Thanks. I do like how MOO2 did it. There is indeed an interesting choice between attacking an outer world (faster to get to but less valuable target) or heading straight to an enemy inner world (takes longer to get there but if you win, it is a bigger defeat to the enemy).
 
Allright .. so our MOO hangout got 'demoted'
:)

Anyone know any mods or staff here? This seems to be wrong since our MOO forum was active. Gal Civ also needs it's own forum I think, noting that I'd expect activity with GalCiv3 out and yes I know StarDock has forums as I was a founder for GalCiv3.

MOO really could use its own forum, especially with the many remakes(clones) coming and ICEMOD etc.
 
I chanced upon Sins of A Solar Empire also by stardock and found it very similiar to the MOO series, with the 3D GUI of MOO3 and exceptional graphics...you could actually see ships during warp mode and all the fancy phase jump graphics like in the old star wars movies...it does not incur too much micromanagement and yet still offers a great deal of control over most planatery developments.

I have to say comparing Sins to MOO seems a bit strange - it's a traditional RTS through-and-through despite the cosmetics (a starlane system actually makes sense in this game, as planets perform the function of RTS bases, which typically have these kinds of attack lanes). What it does do brilliantly - with its first small DLC - is add a 4x-like exploration element to an RTS game, and its various planetary characteristics and the ability to specialise planetary development make its worlds more varied in such features as population cap and industrial output than most MMO-inspired 4xes.

I see bits of MOO2+MOO3+C&C+DOTA in this game, and its not all that complex tho Im still trying to get used to the "non turn based" playmode.
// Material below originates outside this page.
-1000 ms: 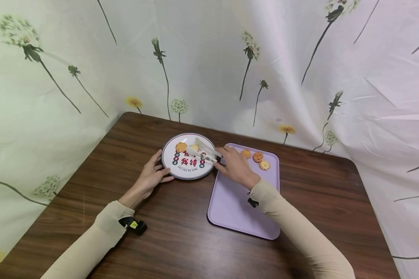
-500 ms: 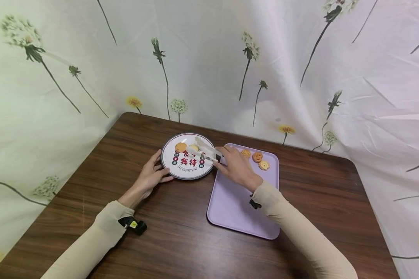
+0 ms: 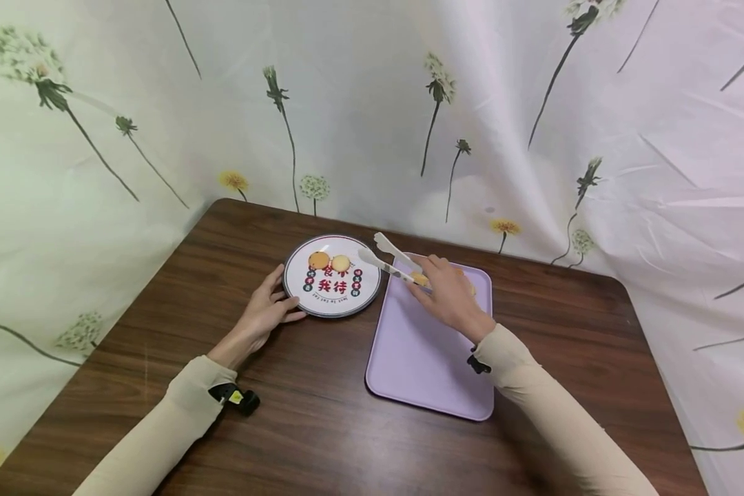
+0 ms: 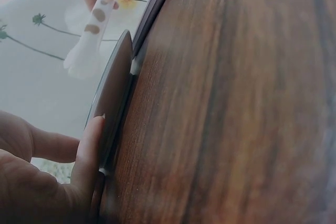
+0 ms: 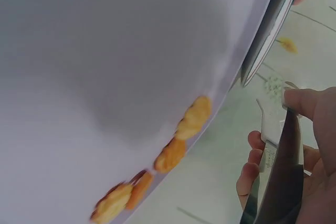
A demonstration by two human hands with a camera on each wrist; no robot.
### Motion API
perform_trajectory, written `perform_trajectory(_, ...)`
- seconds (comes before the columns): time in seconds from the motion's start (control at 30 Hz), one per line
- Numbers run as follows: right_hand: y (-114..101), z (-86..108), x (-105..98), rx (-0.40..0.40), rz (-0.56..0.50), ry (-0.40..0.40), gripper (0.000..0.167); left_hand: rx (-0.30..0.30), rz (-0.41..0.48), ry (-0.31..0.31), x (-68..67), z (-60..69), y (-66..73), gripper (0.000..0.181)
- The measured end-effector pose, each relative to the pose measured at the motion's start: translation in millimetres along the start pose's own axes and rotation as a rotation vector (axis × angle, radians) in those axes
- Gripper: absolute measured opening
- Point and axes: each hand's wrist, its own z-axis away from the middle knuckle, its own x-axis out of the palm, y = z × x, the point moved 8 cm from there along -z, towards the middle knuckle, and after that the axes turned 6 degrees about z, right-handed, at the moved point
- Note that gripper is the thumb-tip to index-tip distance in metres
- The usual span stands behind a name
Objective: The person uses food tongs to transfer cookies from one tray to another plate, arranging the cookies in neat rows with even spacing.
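Observation:
My left hand holds the left rim of a round white plate printed with red characters. On the plate lie two round cookies, one golden-brown and one pale. My right hand grips white food tongs over the far end of a lilac tray. The tongs' tips point at the plate, spread apart with nothing between them. In the right wrist view, several cookies lie along the tray's edge. In the head view the right hand covers most of these.
Plate and tray stand side by side on a dark wooden table, close to its back edge. Behind the table hangs a white curtain printed with dandelions.
My right hand has moved right with the tongs, from over the plate to over the tray's far end. The pale cookie on the plate is now uncovered. My left hand stays at the rim.

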Motion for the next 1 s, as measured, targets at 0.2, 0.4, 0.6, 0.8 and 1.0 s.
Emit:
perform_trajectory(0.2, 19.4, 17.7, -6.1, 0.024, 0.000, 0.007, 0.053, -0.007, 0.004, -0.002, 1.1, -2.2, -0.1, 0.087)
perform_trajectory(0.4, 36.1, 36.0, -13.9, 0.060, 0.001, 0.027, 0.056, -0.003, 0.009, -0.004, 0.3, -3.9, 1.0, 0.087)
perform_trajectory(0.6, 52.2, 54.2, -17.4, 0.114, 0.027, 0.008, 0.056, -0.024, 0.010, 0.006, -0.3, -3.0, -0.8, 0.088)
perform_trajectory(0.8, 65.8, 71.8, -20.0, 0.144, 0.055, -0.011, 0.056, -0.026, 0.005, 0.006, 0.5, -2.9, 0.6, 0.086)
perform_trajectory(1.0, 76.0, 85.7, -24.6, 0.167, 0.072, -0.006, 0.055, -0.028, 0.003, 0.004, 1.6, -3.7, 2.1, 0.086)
I like it a lot, but it suffers from highly predictable AI (the ability to vary personalities helps a little, but ultimately it's a war-focused RTS and the warrior AIs just rush to their superweapon and spam superweapon fire at you if you haven't destroyed them first), and isn't a game you'll often have an opportunity to play multiplayer given the length of real-time sessions and need for more than one opponent.

If anyone has not tried it yet, please go check it out! In fact, I would have taken this as MOO4 if it wasnt called another name :p

The closest game on the market to MOO 4 is Distant Worlds: Universe - it's also real-time, but a 4x that very overtly takes many of its systems from MOO. MOO 4 could do worse than incorporating some of DW's features into a turn-based game.
 
Not exactly sure what they were thinking when they drew the Mrrshan. When did a warrior race become My Little Princess?
 
Well, she is sexy, the way you like it Ray!
LOL
:lol:
For readers, ref. Ray's excellent Meklar diplomat: http://www.java-moo.com/?p=195

To be perfectly honest, the illustrator's first pass at that image was decidedly much sexier. I put the kibosh on that real fast, resulting in what is obviously a thin humanoid-like veneer over hardware.
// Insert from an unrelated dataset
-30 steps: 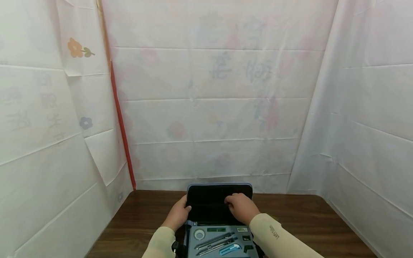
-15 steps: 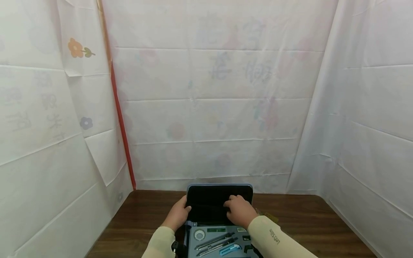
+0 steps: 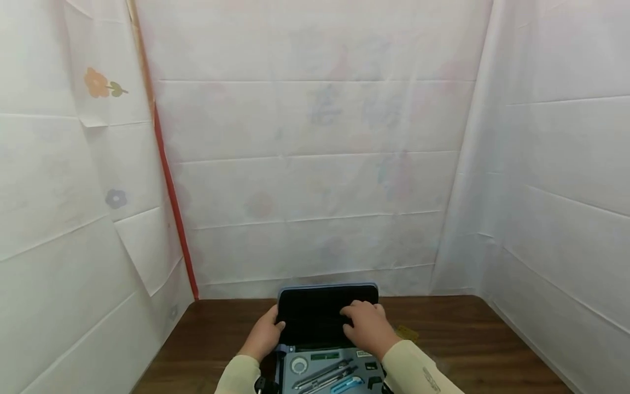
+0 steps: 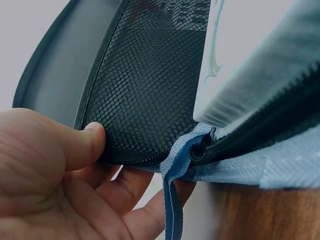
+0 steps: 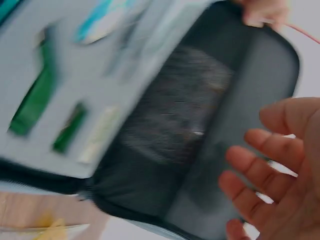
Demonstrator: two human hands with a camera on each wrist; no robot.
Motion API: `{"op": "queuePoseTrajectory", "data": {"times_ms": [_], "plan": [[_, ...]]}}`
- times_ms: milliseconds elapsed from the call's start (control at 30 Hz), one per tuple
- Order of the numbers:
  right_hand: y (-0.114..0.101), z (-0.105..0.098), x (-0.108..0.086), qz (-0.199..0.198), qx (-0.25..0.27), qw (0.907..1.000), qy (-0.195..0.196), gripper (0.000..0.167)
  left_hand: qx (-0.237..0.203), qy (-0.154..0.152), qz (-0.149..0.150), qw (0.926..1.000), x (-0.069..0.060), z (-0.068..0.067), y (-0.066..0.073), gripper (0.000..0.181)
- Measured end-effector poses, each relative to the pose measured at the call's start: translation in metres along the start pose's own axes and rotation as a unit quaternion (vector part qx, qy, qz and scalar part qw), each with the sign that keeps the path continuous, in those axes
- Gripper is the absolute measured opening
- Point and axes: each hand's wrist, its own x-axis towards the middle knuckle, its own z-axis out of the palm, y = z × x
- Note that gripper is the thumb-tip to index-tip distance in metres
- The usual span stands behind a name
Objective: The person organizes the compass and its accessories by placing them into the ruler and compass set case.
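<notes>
Case (image 4: 280, 160), pale-blue zipped fabric, is lying open on the brown wooden counter (image 3: 231, 324), between its side edges, black lid (image 3: 307, 314) running long left to right! The left hand (image 3: 262, 335) is pinching the lid's left edge; the right hand (image 3: 369, 328) is hanging over its right half, fingers (image 5: 255, 169) apart, contact unclear.

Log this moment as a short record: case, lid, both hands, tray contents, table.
Case: open
Lid: raised, black inside, mesh pocket
Left hand: grips lid edge
Right hand: at lid's inner face; contact unclear
Tray: slim tools, light-blue tool, round white item, green pieces
Table: wooden; yellow item right of case
</notes>
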Motion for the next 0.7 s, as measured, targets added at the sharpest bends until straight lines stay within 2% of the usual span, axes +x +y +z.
{"op": "queuePoseTrajectory", "data": {"times_ms": [100,200,400,533,600,700], "plan": [[-0.006,-0.017,-0.019,0.043,0.039,0.9977,0.036,0.027,-0.003,-0.001,0.001,1.0,0.002,0.0,0.002,0.058],[-0.005,-0.031,-0.042,0.106,0.076,0.9904,0.046,0.023,-0.001,-0.003,0.007,1.0,0.006,0.001,0.003,0.057],[0.008,-0.041,-0.083,0.23,0.148,0.9611,0.039,0.025,0.002,-0.002,-0.001,1.0,0.01,0.001,0.001,0.057],[0.027,-0.041,-0.1,0.269,0.154,0.9507,0.014,0.035,0.006,-0.001,-0.005,1.0,0.01,-0.005,-0.002,0.057],[0.038,-0.04,-0.106,0.279,0.146,0.9492,-0.005,0.04,0.006,0.0,-0.011,0.9999,0.01,-0.009,-0.004,0.057],[0.055,-0.034,-0.114,0.283,0.116,0.9517,-0.032,0.052,0.012,0.003,-0.013,0.9998,0.01,-0.012,-0.008,0.057]]}}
There always needs to be some humanoid characteristics to the races so that the real-world player can relate to them (i.e., who wants to consider making a treaty with a rock or a jellyfish?), but there is also a need to be alien enough to maintain in-game immersion.
 
don't change a thing. that picture as it stands is an instant classic.

metropolis.jpg
 
Yeah, I thought he did a really good job of capturing the look of the Metropolis robot without simply copying it.
 
Master of Orion Preview – The Remake We Deserve said:
Master of Orion did see two sequels though – but neither really lived up to the legacy and potential that started in the first game.

:eek: :eek: :eek:
Errr... Is he saying, that neither Moo3, nor Moo2 was no good?!?!